OPINION by DAN DOW
There are countless reasons why people who are sexually assaulted or abused do not report what happened. Lack of a “timely filed” report does not mean the abuse did not happen and those who do bravely come forward must be supported. This is not a partisan political issue. It is a culture issue.
As a prosecutor of sexual assault and child sexual abuse, I know far too well that many survivors of these lurid crimes live with deep pain for decades, or for a lifetime, without telling anyone of the abuse. Sadly, there are many widely believed myths in society – our jury pools – that promote skepticism and cynicism towards those brave survivors who eventually report sexual abuse. Here is the bottom line: lack of a “timely filed” report does not mean the abuse did not happen and those who do bravely come forward must be supported. This is not a partisan political issue. It is a culture issue.
There are countless reasons why people who are sexually assaulted or abused do not report what happened. Some of them are:
It’s painful. It’s deeply personal. It’s embarrassing. It’s uncomfortable. I won’t be believed. I am ashamed. I feel guilty. I feel betrayed. I feel sick to my stomach. I am afraid. I will be laughed at. I will be punished. No one will understand me. I shouldn’t have been there. I shouldn’t have allowed it to happen. I wasn’t strong enough. I didn’t know how to say no. I froze. I was scared. I must have done something to cause this to happen. I don’t want to be talked about. I look stupid. I will be called a slut. I can’t report it to the police because they are all men. I will be disgraced.
Many survivors decide to live with deep, emotional, scarring pain because it seems much easier to endure than being under a microscope subject to other people’s criticism if they disclose the abuse.
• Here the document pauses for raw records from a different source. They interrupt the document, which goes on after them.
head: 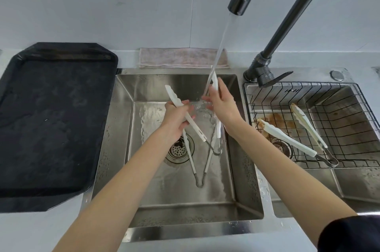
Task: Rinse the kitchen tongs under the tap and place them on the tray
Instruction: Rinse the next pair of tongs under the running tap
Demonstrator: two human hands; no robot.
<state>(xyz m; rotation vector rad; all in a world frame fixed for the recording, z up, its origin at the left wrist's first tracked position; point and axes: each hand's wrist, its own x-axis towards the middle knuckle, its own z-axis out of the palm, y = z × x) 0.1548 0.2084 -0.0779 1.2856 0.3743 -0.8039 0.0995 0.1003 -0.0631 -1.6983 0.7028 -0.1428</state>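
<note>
White kitchen tongs [195, 127] with a metal hinge are spread wide over the left sink basin [123, 128]. My left hand [176, 118] grips one arm of these tongs. The other arm is gripped by my right hand [221, 105], near its tip, right under the running water from the dark tap [238, 5]. A second pair of white tongs [193, 161] lies on the basin floor beside the drain. The black tray [55, 120] sits on the counter to the left.
A wire basket [349, 128] in the right basin holds a third, soiled pair of tongs [292, 140]. A folded cloth [183, 58] lies behind the left basin. The tap's lever [275, 79] points right. A grey wall stands behind.
</note>
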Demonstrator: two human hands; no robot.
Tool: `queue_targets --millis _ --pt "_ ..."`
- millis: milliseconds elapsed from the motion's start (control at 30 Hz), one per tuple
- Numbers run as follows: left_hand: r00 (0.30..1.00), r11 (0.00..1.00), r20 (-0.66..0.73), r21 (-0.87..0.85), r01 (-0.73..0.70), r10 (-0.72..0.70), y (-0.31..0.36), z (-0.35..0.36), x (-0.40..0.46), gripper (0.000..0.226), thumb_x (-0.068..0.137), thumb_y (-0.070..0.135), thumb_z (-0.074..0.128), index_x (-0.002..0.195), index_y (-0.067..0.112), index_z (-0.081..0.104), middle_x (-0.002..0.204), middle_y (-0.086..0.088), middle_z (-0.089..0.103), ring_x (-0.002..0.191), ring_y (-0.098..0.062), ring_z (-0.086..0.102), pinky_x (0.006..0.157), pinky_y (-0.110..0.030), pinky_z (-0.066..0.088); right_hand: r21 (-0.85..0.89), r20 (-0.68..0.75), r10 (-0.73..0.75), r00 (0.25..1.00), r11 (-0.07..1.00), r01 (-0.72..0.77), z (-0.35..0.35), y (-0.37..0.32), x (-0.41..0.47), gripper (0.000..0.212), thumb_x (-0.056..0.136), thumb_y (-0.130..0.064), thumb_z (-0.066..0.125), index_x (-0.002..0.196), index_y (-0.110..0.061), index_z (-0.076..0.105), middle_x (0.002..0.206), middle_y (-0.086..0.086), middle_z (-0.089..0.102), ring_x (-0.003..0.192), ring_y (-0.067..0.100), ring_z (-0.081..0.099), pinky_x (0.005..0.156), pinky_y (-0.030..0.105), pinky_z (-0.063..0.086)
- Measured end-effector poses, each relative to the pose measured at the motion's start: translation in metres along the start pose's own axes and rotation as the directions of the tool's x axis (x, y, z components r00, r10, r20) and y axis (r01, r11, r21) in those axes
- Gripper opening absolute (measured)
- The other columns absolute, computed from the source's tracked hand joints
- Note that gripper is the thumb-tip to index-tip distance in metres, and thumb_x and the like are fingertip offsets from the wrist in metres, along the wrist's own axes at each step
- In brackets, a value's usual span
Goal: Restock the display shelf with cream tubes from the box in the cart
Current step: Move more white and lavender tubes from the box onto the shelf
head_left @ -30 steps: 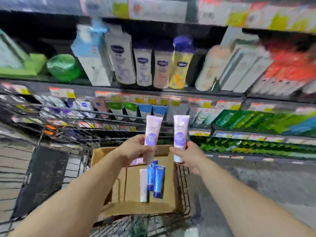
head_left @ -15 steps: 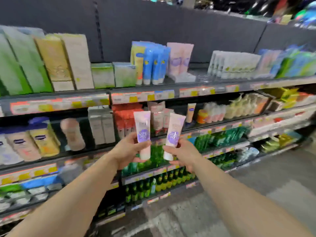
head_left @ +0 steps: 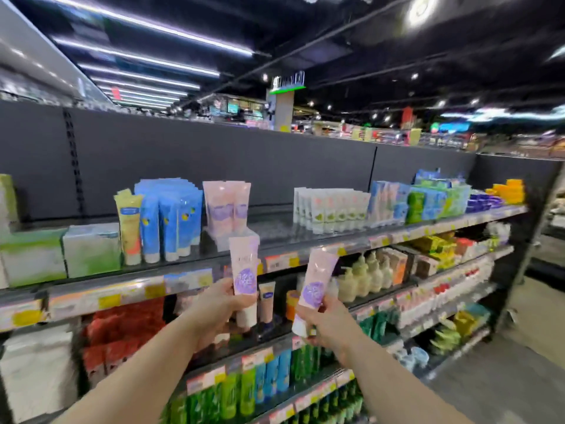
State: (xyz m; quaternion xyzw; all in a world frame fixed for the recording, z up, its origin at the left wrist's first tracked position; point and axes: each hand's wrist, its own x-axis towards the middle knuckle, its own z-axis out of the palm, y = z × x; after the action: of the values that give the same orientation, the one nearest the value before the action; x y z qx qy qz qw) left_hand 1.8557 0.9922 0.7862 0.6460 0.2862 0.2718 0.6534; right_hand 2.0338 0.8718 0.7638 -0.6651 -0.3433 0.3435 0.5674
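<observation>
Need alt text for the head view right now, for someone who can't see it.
Each hand, left hand and right hand, holds one pink cream tube, left tube and right tube, raised toward matching pink tubes on the top shelf.

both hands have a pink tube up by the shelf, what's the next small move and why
Probably lift the left hand and stand its pink tube beside the matching pink tubes on the top shelf: bare shelf lies right of them. The right hand follows with its tube.

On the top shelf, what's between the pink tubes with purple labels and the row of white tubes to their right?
Head view: nothing stands between the pink purple-labelled tubes and the row of white tubes; only bare dark shelf surface shows.
</observation>
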Motion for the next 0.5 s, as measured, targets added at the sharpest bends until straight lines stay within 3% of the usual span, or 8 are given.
queue_targets --millis 100,167,233,300,400,500 --pt "0.999 0.998 -0.001 0.041 -0.055 0.055 0.018 -0.020 0.035 0.034 0.074 0.011 0.075 0.105 0.011 0.060 0.079 -0.003 0.066 0.067 -0.015 0.061 0.066 -0.036 0.053 -0.013 0.021 -0.071 0.997 0.997 0.072 0.005 -0.019 0.041 0.025 0.086 -0.014 0.070 0.107 -0.015 0.056 0.093 0.004 0.065 0.075 0.017 0.064 0.058 0.028 0.053" --pt "0.995 0.993 -0.007 0.057 -0.100 0.101 0.034 -0.033 0.058 0.034 0.075 0.010 0.075 0.105 0.014 0.059 0.081 -0.004 0.067 0.066 -0.017 0.061 0.064 -0.036 0.051 -0.015 0.035 -0.084 0.996 0.996 0.085 0.011 -0.038 0.067 0.027 0.086 -0.013 0.070 0.109 -0.017 0.057 0.096 0.006 0.065 0.076 0.015 0.063 0.056 0.024 0.052" --pt "0.984 0.981 -0.056 0.106 -0.161 0.168 0.047 -0.044 0.080 0.031 0.085 0.007 0.070 0.111 0.018 0.059 0.099 -0.007 0.071 0.081 -0.025 0.066 0.070 -0.039 0.053 -0.032 0.072 -0.126 0.989 0.991 0.129 0.018 -0.055 0.098 0.030 0.084 -0.014 0.072 0.111 -0.018 0.059 0.104 0.009 0.067 0.083 0.019 0.067 0.064 0.029 0.059" --pt "0.965 0.961 -0.118 0.178 -0.210 0.232 0.056 -0.052 0.090 0.029 0.087 0.007 0.067 0.112 0.021 0.060 0.105 -0.002 0.072 0.095 -0.023 0.068 0.082 -0.039 0.055 -0.063 0.070 -0.194 0.978 0.978 0.199 0.025 -0.071 0.119 0.029 0.081 -0.019 0.075 0.107 -0.020 0.062 0.104 0.006 0.069 0.089 0.019 0.067 0.077 0.033 0.059" --pt "0.949 0.950 -0.185 0.228 -0.213 0.257 0.060 -0.067 0.100 0.031 0.086 0.014 0.069 0.114 0.023 0.061 0.105 0.002 0.073 0.099 -0.018 0.068 0.086 -0.034 0.053 -0.136 0.062 -0.289 0.955 0.946 0.295 0.037 -0.094 0.158 0.031 0.081 -0.021 0.075 0.109 -0.015 0.063 0.102 0.001 0.069 0.085 0.011 0.063 0.067 0.014 0.050" --pt "0.931 0.941 -0.244 0.270 -0.205 0.273 0.054 -0.083 0.100 0.029 0.085 0.013 0.070 0.110 0.027 0.065 0.101 0.003 0.074 0.098 -0.018 0.068 0.085 -0.033 0.051 -0.142 0.028 -0.333 0.943 0.932 0.333 0.054 -0.108 0.196 0.036 0.079 -0.020 0.078 0.109 -0.016 0.060 0.101 -0.002 0.068 0.090 0.014 0.064 0.078 0.023 0.053"
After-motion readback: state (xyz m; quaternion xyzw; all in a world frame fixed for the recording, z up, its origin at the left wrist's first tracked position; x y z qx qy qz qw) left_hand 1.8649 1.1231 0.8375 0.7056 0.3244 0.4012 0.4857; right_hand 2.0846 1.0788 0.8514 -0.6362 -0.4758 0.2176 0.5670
Even when reported, not every case of sexual abuse can be prosecuted in the criminal justice system because of the very high burden of proof required under our Constitution. However, as a society, we have a human obligation to support and assist every brave survivor who comes forward to seek help. If we do not, sexual abuse will continue to pervade our culture. Far too long we have kept sexual abuse in the secret shadows and have not ensured that survivors can feel safe reporting sexual abuse.